Class III futures traded mostly lower early as the heavy volume trade continued. The spot market once again saw an uptick as buyers were aggressive but sellers brought more product to the exchange. When we settled, the block was up 2 cents at 2.1400 with 5 trades and barrels were up ½ a cent at 2.1150 with no trades. The spot sales that hit bids seemed to have deterred futures from rallying hard and instead helped inspire more of a consolidation trade at these lofty levels. Heat in the Midwest also underpinned futures.
Milk Production Report (released Tuesday afternoon)
In our opinion the report was neutral versus expectations. In the top 23 dairy states, milk production was up 1.4%, which was slightly above our estimate for an increase of 1.2%. This report included a revision of May milk production of a 20-million-pound increase. Very little reaction was seen on Class III futures immediately following the report release, though prices were lower than their settlements in post hours trading. While production continues to be in line with estimates and slightly lagging typical growth rates, we continue to arrive at these levels through increased cow numbers and lower milk production per cow.

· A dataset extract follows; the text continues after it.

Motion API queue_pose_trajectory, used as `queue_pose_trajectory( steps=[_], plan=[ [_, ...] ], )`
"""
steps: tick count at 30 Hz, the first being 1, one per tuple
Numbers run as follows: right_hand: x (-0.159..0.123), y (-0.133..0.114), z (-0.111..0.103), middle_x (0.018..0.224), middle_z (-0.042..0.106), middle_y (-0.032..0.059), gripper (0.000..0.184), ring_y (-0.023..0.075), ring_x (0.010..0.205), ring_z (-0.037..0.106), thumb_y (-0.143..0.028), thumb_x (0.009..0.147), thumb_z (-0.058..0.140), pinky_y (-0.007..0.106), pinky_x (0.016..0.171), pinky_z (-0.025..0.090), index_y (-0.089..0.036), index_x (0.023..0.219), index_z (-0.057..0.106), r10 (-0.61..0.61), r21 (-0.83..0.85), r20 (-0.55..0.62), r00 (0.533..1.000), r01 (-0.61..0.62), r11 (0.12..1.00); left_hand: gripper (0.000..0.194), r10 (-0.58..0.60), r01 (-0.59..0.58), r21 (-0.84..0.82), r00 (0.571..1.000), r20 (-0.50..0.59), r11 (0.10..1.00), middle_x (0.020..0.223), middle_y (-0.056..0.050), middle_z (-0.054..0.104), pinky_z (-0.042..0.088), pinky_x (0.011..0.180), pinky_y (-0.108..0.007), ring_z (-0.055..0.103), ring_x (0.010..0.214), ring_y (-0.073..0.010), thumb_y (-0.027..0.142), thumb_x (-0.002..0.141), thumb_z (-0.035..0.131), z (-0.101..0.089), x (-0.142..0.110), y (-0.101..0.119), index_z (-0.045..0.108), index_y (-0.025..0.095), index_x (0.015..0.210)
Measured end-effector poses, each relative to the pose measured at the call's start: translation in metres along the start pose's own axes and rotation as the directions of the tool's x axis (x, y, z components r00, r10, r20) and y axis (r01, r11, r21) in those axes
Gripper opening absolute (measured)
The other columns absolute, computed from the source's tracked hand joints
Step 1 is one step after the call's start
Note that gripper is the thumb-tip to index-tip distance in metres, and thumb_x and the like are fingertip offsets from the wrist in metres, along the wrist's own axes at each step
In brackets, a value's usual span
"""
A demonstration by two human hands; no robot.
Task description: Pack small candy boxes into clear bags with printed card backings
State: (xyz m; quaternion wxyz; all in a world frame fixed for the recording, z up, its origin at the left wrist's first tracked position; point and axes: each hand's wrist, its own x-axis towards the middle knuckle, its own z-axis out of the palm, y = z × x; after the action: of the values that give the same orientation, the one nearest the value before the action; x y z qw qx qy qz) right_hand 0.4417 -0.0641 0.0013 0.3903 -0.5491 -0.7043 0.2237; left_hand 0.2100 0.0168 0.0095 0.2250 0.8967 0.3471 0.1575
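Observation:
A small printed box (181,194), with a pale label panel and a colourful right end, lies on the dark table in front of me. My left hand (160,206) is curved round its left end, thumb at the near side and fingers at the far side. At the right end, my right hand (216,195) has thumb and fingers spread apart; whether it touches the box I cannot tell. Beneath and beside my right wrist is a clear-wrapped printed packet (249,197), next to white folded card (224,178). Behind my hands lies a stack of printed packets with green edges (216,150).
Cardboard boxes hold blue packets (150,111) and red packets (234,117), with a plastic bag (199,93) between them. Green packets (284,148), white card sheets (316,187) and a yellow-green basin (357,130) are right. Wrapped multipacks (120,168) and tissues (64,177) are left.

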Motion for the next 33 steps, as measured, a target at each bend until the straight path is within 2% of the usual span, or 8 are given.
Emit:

Following the milk production report, futures showed a little recovery but were still trading slightly lower than their settlement levels. Despite the fresh information of a neutral milk production report and slightly bearish GDT results, this market continues to revolve around the spot market pricing. One wonders if Class III futures would have been sharply lower if not for all the strength seen in the dry whey market yesterday.
Grains were sharply higher overnight on strength from the surprising decline in crop conditions and continued hot weather across the Midwest. After December corn traded above the 7.00 mark, it quickly softened early this morning — and having failed to hold above that resistance level, prices came well off their highs throughout the day with corn settling at 6.87 ¼, some 16 cents below its morning high and beans were down 4.25 and 26 cents below their highs.
Given the current USDA numbers, our desire is to sell corn in the short term as it seems unlikely we would make new highs given the slightly higher carryouts. However, one noted grain researcher, Michael Cordonnier, did drop his expected yield by a bushel per acre to 156.0 below the current USDA, but above last year’s 152.7. That said, corn yields have been raised in the past five August USDA reports.
Certainly volatility is to be expected, and the weather could wreak havoc on yields, but we still firmly believe that grains will be range bound in the coming weeks until the August USDA report and as we are near the upper end of that range we expect softer prices to come along with the expected end of the hot Midwest weather into the weekend.